Le nouveau code de la presse en cours d’adoption au Maroc constitue "une véritable menace contre la liberté de la presse", a estimé vendredi Reporters sans frontières (RSF), qui demande le retrait du texte adopté en première lecture par les députés marocains.
"Il est notamment inadmissible qu’un journaliste puisse être condamné à cinq ans de prison pour un simple délit de presse", a déclaré Robert Ménard, secrétaire général de cette association de défense des journalistes, dans un communiqué parvenu à l’AFP dans la capitale marocaine.
Cette organisation "demande au gouvernement marocain que le texte soit réexaminé dans un sens plus libéral afin que la liberté de la presse y soit garantie", ajoute le communiqué.
RSF "s’inquiète également du renvoi de fait du journaliste Younès Moujahid, du quotidien Al Ittihad Al Ichtiraki", et relève que "l’entourage d’Abderrahmane Youssoufi, directeur du journal et Premier ministre" lui a reproché "sa position critique à l’égard du projet de code de la presse.

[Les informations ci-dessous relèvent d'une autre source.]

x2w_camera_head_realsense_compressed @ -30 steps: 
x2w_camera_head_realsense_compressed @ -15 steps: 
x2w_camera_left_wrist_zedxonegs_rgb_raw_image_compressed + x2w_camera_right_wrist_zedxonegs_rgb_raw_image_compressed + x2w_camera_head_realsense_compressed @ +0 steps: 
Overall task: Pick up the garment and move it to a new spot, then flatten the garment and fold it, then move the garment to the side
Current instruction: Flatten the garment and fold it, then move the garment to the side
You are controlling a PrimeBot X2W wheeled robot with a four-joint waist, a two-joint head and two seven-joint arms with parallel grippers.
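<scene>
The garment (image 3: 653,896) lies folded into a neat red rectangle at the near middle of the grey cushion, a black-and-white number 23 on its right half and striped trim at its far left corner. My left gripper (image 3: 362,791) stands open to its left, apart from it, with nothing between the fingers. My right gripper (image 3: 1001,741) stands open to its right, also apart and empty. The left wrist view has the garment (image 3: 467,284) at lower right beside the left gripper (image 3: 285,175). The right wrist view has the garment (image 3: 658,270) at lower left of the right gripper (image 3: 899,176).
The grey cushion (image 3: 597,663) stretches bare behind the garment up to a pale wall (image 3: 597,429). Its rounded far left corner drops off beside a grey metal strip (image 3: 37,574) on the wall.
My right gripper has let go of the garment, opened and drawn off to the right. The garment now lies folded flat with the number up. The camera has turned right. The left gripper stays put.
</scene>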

Les députés marocains ont adopté, le 12 mars, un nouveau code de la presse qui a été vivement critiqué, notamment par le Syndicat national de la presse marocaine (SNPM). Le texte doit encore être ratifié par la deuxième assemblée parlementaire, la Chambre des conseillers, avant d’être promulgué.

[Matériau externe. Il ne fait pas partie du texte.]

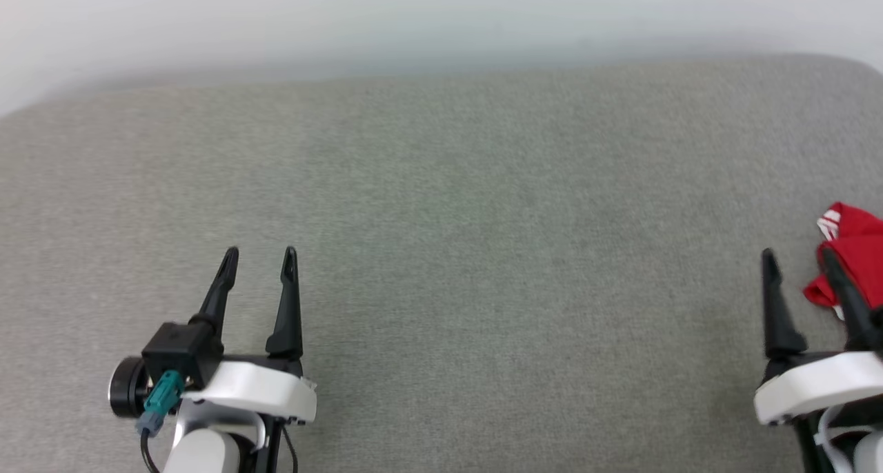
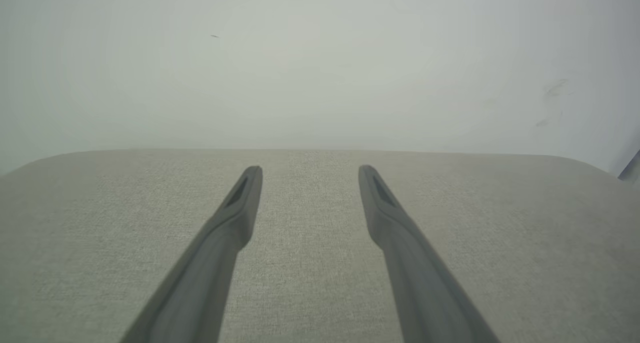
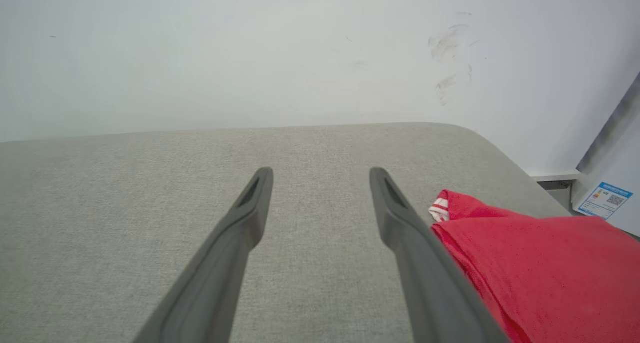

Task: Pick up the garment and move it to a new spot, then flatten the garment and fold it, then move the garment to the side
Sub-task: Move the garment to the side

Proposé par le gouvernement, le projet avait été qualifié de "régression inacceptable" par le SNPM, en raison notamment du maintien de peines de prison, malgré certaines garanties nouvelles et quelques réductions de peines prévues par ailleurs.
RSF assure par ailleurs "qu’en 2001, pas moins de neuf journaux dont sept étrangers ont été censurés pour avoir traité de sujets comme le Sahara, la corruption ou surtout la personne du roi".
S’agissant du nouveau code, Reporters sans frontières estime que "l’emprisonnement en tant que condamnation de l’expression pacifique d’une opinion constitue une violation grave des droits de l’Homme."